A good example of this is the "It Gets Better" project. Earlier this year, popular sex columnist Dan Savage and his partner started a YouTube channel called the “It Gets Better” project, in response to increasing coverage of queer-related youth violence and suicides. He encourages people from around the world to share their personal stories of triumph over high school bullying, or for allies to come forward to express support. Groups from the employees of Google and Facebook to President Obama himself have posted videos for the campaign.

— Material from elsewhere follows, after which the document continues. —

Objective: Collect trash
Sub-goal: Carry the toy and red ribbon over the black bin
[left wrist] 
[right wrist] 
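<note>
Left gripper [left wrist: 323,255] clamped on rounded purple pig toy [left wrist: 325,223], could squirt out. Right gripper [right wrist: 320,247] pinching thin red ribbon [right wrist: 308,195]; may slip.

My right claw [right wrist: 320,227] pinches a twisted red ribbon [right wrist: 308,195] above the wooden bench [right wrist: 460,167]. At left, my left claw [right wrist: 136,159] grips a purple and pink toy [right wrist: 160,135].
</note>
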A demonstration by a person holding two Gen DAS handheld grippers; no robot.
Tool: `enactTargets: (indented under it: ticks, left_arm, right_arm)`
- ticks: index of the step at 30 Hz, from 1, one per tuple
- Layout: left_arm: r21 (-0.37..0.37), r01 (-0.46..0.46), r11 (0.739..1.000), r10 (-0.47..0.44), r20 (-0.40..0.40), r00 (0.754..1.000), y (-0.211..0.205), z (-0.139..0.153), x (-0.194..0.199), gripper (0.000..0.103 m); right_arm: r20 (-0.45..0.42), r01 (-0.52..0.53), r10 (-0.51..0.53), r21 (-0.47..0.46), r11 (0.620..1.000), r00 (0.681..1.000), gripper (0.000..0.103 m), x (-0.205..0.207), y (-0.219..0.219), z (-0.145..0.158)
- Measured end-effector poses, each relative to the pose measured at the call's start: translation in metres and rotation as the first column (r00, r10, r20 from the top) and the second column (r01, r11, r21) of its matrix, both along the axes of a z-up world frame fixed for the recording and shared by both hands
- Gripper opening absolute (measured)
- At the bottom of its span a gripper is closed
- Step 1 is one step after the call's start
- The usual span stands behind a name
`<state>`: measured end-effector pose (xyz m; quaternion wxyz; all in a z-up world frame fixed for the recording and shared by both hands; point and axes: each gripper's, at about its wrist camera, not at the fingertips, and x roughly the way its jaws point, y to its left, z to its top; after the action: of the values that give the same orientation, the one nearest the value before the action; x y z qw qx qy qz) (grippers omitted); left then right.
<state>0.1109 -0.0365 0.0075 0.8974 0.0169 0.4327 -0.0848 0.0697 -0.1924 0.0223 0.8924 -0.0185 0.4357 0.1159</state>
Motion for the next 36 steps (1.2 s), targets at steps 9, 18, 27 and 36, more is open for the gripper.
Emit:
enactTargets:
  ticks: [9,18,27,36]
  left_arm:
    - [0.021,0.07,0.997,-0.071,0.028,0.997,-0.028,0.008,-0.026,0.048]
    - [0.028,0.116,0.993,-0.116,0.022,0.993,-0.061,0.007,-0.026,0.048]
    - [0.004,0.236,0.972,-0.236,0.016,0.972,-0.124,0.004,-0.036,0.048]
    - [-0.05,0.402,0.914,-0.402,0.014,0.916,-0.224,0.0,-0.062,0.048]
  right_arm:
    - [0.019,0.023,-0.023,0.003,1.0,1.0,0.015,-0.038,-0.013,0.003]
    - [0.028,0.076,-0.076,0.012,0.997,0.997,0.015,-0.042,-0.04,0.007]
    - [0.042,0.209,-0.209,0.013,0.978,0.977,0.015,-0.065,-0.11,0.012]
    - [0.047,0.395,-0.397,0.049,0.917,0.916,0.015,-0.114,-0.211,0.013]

Scouring through these videos, I find myself frustrated. As a victim of some pretty emotionally debilitating bullying for being gay during middle and high school, I think the campaign is too simple. Yes, it did get better for me, but I didn’t just wake up one morning and find myself completely out and accepted. It was an on-going process where I had to gather courage to come out to friends and family, make an active commitment to reaching out to self-affirming queer communities in my hometown, online and in Madison, and search for ways to involve myself in advocacy.
Then I found the "Make It Better" project, a smaller spin-off of Dan Savage’s campaign that asks the question, “how can you tell people it just gets better without giving them tools to make it better?” Leaving a queer youth with the empty promise that it just miraculously gets better leaves them with no concrete tools for fighting through the isolation and fear.

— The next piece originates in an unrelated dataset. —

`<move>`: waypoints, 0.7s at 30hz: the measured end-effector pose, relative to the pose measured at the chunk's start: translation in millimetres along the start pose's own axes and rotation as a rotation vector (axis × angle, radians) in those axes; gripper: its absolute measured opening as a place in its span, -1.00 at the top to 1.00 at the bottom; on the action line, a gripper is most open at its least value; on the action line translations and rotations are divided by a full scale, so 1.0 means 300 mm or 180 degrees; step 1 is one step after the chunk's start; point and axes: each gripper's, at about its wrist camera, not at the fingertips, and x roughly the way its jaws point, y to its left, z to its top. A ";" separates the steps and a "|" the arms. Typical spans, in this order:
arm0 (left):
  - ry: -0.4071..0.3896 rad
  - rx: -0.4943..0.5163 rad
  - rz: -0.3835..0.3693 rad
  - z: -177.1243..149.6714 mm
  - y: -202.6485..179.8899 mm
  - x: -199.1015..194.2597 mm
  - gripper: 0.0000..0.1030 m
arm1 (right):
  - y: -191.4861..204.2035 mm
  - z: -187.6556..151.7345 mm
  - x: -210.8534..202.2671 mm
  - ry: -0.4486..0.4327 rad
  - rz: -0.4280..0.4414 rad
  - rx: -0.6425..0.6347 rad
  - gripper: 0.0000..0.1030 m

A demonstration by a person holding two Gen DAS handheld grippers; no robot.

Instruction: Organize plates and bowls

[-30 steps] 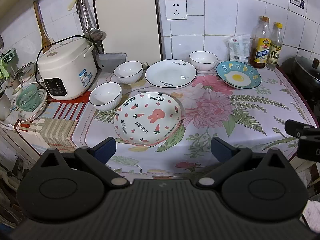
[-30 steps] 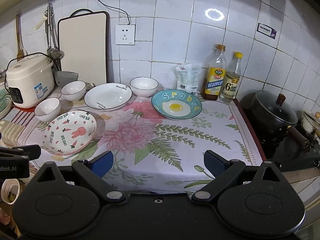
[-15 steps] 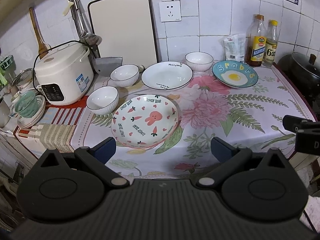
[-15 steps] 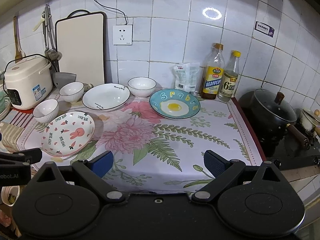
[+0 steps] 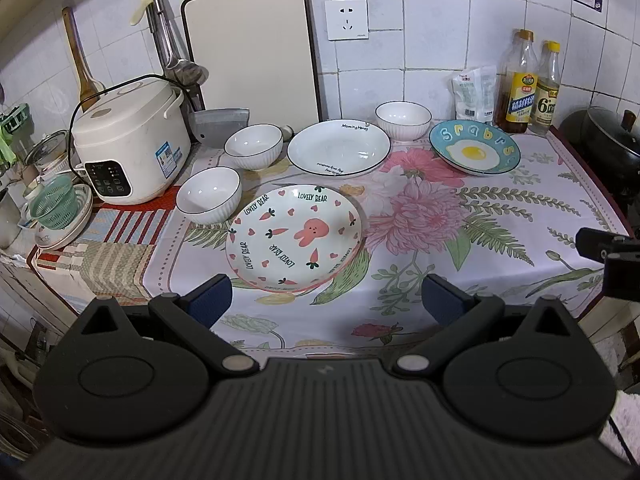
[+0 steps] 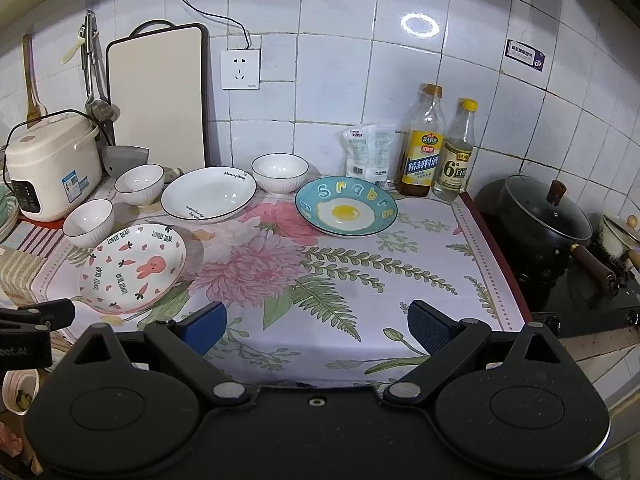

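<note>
On the floral cloth lie a pink rabbit plate [image 5: 296, 236] [image 6: 134, 268], a white plate [image 5: 338, 147] [image 6: 208, 192] behind it, and a blue egg plate [image 5: 474, 152] [image 6: 346, 212] at the back right. Three white bowls stand near them: one left of the rabbit plate [image 5: 209, 195] [image 6: 89, 222], one behind it [image 5: 253, 146] [image 6: 140, 183], one at the back [image 5: 403, 119] [image 6: 280, 172]. My left gripper [image 5: 326, 304] is open and empty, just short of the rabbit plate. My right gripper [image 6: 316, 326] is open and empty above the counter's front edge.
A rice cooker [image 5: 128, 140] stands at the left, a cutting board [image 5: 252, 48] leans on the tiled wall. Two bottles [image 6: 424, 140] and a bag [image 6: 366, 152] stand at the back right. A black pot [image 6: 544, 216] sits on the stove at the right.
Both grippers have drawn back and up slightly, so the dishes sit a little lower and smaller in view. Nothing on the counter has moved.
</note>
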 end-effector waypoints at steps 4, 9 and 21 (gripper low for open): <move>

So I submitted a video to the “Make It Better” project, outlining my involvement here on campus. This semester I am working as the Educational Outreach Coordinator at the LGBT Campus Center am facilitating the Mentorship Program which pairs queer students who might be just coming out, or freshly navigating LGBTQ life in Madison with an “out” student who can relate to their experiences. The idea is to build connections within the queer community as a means of identity development: the Mentor and Mentee are supposed to meet weekly just to chat about life, dating, telling friends and family, finding community, or anything else that may come up. I currently have thirty-two Mentors to which I provide guidance, fourteen of which are currently paired up with a Mentee.
Even though I am openly gay, it is still a task for me to publicly “out” myself in order to share some of the things I work on. Posting a video of myself just talking is an especially vulnerable endeavor when speaking on subjects so deeply personal.
I have to wonder why the “It Gets Better” campaign has hundreds of videos, but “Make It Better” has only five. I think a lot of the problem with citizen journalism efforts, especially around advocacy in the context of this issue, is that it gives people a way to feel like they’ve really made an impact when they haven’t. Online activism that tries to make itself accessible doesn’t hold its supporters accountable for actually doing anything. To me, it’s just a step above “liking” something on Facebook: sometimes good intentions just don’t cut it.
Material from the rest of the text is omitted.